Ele informa que em anos de Salão do Automóvel ocorre um represamento das vendas em outubro, compensado com um importante aumento dos negócios de novembro até a primeira metade de dezembro. Mas o evento não será a única forma de conquistar consumidores.
“Nosso volume cresce com portfólio novo, serviços e programas de financiamento”, diz o executivo. Atualmente, a forma de parcelamento mais utilizada pelo Banco Mercedes inclui entrada de 20%, saldo entre 24 e 36 meses e taxa de 0,79%. “É um modelo de financiamento bastante empregado para os Mercedes A, GLA, C, CLA e B, que respondem por 80% de nossas vendas”, recorda Dias.

DESEMPENHO DOS CONCORRENTES MAIS DIRETOS

No primeiro semestre, Mercedes, BMW e Audi venderam juntas 15,5 mil automóveis, registando alta de 7,9% sobre igual período de 2017. Embora ocupe o segundo lugar, foi a BMW que teve o maior crescimento no período, saltando de 4,3 mil para 5,3 mil unidades (alta de 25%).

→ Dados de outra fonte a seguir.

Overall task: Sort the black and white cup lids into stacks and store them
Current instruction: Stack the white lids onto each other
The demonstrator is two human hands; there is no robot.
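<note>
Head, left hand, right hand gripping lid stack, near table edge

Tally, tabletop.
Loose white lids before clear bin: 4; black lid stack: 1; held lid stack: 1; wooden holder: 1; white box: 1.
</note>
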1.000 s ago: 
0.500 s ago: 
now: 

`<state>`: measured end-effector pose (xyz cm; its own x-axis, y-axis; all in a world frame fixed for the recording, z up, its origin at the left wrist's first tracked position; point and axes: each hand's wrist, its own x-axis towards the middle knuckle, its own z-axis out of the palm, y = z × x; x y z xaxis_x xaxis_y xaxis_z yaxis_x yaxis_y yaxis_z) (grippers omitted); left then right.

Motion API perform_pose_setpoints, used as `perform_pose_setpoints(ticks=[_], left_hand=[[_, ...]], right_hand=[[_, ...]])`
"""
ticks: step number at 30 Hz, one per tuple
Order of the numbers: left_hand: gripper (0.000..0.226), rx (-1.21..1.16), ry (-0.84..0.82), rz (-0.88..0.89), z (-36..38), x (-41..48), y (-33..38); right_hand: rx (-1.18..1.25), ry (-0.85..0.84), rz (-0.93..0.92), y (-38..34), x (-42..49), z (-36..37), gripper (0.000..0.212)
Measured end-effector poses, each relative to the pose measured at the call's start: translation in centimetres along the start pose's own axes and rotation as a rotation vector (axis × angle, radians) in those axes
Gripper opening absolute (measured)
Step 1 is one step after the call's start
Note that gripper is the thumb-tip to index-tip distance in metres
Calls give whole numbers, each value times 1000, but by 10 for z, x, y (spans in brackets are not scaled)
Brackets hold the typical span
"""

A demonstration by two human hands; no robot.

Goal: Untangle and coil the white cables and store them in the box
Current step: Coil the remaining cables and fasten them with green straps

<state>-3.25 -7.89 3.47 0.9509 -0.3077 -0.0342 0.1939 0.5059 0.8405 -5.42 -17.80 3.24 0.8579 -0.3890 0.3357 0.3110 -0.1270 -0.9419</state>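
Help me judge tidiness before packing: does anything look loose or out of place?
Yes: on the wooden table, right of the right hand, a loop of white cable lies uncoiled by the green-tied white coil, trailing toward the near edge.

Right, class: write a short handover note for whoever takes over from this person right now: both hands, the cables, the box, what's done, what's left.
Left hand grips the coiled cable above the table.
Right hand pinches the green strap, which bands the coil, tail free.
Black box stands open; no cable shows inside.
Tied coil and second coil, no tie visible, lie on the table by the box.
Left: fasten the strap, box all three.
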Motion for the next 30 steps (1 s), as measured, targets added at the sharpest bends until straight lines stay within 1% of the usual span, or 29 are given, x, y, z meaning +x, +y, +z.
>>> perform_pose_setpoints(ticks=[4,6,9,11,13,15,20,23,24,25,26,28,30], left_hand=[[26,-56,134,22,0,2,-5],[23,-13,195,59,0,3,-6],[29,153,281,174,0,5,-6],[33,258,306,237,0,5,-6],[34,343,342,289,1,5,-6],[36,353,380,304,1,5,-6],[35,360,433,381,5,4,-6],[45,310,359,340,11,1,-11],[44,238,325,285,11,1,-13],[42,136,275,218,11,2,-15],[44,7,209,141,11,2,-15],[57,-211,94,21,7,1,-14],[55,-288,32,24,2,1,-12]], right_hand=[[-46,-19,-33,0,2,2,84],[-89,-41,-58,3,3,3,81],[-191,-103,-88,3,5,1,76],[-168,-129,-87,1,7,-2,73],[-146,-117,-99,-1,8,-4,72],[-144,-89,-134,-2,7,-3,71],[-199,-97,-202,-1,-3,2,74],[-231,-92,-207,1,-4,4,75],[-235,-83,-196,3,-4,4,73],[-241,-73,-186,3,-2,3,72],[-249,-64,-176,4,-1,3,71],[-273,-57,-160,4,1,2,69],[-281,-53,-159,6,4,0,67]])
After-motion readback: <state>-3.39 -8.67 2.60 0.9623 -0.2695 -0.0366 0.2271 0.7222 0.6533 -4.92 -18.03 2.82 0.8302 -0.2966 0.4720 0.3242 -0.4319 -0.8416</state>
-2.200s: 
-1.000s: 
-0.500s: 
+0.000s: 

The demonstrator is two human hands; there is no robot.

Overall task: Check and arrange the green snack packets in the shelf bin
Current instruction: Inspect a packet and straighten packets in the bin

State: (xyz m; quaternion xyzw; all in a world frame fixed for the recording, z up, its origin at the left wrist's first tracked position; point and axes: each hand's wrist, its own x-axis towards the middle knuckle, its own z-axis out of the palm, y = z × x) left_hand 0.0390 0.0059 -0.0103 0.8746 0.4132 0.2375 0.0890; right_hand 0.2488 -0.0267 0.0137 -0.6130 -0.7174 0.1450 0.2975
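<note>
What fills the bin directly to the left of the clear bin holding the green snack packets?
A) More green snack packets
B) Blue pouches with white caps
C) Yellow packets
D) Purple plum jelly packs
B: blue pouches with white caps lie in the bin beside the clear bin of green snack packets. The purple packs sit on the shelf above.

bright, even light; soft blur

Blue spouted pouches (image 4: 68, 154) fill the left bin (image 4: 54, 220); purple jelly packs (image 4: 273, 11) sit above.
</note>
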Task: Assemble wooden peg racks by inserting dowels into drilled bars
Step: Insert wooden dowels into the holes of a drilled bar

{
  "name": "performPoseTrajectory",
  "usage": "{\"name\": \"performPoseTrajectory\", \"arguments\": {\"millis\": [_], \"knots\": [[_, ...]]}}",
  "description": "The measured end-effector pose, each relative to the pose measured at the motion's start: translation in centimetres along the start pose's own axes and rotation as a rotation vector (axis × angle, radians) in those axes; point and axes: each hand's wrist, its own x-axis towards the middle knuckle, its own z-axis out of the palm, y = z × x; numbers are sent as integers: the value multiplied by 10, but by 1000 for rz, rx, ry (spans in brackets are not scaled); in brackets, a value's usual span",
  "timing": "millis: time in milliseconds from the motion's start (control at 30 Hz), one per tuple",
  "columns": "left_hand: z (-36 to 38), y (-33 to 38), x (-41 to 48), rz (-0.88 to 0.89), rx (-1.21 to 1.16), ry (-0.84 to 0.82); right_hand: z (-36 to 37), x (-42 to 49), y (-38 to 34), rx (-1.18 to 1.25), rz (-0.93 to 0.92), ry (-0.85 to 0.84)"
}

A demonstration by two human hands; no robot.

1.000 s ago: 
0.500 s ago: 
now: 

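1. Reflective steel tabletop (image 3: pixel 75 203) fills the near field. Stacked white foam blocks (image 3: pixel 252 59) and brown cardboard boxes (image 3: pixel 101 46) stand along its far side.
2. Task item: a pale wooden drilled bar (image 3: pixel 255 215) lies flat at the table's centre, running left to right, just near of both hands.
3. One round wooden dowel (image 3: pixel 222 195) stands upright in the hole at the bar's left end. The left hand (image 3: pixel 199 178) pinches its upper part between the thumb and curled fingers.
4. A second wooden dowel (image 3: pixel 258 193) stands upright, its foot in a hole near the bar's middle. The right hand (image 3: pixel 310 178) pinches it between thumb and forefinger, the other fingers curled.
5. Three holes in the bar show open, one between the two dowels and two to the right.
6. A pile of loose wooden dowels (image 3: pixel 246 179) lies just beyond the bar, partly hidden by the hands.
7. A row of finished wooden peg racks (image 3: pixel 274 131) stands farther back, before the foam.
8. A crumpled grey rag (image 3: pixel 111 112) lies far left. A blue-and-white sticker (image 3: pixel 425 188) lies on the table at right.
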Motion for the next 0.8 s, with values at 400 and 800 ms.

A Audi foi a única das três com queda. Baixou dos 4,6 mil automóveis na primeira metade de 2017 para 4,2 mil neste ano. Recuou 9% e caiu do segundo para o terceiro lugar. “Analisamos mais de perto essas duas marcas por terem produtos semelhantes, mas também olhamos um grupo formado por 20 marcas. Nessas ‘top 20’ houve crescimento de 12% sobre o primeiro semestre do ano passado”, conclui o gerente de vendas.